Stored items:
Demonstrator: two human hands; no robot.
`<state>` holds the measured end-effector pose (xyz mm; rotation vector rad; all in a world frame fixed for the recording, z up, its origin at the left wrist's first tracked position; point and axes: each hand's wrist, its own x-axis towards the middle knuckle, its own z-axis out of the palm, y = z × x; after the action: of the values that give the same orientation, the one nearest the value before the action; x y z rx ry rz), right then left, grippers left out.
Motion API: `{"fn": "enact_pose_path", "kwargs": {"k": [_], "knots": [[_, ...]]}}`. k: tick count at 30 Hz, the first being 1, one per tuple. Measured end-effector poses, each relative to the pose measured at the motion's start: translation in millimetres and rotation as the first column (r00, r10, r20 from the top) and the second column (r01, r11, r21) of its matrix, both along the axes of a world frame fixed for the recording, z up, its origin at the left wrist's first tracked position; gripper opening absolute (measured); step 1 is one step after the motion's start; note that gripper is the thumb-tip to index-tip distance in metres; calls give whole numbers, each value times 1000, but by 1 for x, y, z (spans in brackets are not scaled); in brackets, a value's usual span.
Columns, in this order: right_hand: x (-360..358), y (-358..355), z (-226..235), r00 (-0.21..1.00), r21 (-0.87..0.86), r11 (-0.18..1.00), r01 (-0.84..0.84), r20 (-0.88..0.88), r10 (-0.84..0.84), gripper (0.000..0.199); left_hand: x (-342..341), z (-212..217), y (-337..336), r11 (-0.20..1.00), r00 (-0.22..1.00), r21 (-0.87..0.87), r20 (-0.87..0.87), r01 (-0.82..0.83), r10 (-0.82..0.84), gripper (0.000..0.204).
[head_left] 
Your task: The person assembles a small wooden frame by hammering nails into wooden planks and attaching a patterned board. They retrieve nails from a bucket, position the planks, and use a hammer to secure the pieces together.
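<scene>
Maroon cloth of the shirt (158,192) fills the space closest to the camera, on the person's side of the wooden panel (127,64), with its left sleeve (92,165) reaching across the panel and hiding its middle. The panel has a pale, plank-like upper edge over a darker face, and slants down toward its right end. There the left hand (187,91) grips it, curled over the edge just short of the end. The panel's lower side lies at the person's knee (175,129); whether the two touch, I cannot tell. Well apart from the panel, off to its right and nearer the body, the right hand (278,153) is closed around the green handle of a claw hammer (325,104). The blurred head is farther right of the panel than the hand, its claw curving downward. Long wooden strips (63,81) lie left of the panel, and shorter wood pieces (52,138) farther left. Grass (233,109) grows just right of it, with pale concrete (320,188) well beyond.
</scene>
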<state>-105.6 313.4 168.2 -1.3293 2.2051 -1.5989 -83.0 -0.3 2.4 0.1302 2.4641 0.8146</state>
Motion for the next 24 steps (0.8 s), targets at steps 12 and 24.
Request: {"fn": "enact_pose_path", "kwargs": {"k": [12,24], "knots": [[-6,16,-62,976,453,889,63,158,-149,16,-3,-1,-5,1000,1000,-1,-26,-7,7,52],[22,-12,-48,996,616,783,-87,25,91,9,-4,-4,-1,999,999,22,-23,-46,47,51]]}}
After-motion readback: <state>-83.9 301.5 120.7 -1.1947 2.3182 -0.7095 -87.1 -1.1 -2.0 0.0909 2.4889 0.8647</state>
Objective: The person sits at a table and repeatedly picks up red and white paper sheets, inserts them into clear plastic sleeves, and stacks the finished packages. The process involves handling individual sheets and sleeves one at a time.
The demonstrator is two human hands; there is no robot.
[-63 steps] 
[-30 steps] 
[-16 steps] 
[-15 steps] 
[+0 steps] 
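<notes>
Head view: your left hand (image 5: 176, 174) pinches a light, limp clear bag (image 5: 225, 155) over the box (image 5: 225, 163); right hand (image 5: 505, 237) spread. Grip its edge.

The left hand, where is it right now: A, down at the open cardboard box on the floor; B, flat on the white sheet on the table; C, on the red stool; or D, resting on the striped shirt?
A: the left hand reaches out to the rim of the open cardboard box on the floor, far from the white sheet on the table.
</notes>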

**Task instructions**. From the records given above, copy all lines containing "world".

**Task response**.
`<state>` holds the measured end-effector pose (xyz mm; rotation vector rad; all in a world frame fixed for the recording, z up, its origin at the left wrist's first tracked position; point and axes: each hand's wrist, its own x-axis towards the middle knuckle, its own z-axis out of the palm, y = z × x; after the action: of the values that give the same orientation, the one nearest the value before the action; x y z rx ry rz), right then left, grippers left out.
Motion API: `{"fn": "enact_pose_path", "kwargs": {"k": [_], "knots": [[_, ...]]}}`. k: tick count at 30 Hz, the first being 1, one per tuple. Measured end-effector poses, each relative to the pose measured at the motion's start: translation in millimetres and rotation as the first column (r00, r10, r20 from the top) and the second column (r01, r11, r21) of its matrix, both along the axes of a world frame fixed for the recording, z up, its origin at the left wrist's first tracked position; gripper opening absolute (measured); step 1 is one step after the motion's start; note that gripper is the thumb-tip to index-tip distance in metres; calls give whole numbers, each value times 1000, but by 1 for x, y, z (spans in brackets are not scaled); in brackets, a value's usual span.

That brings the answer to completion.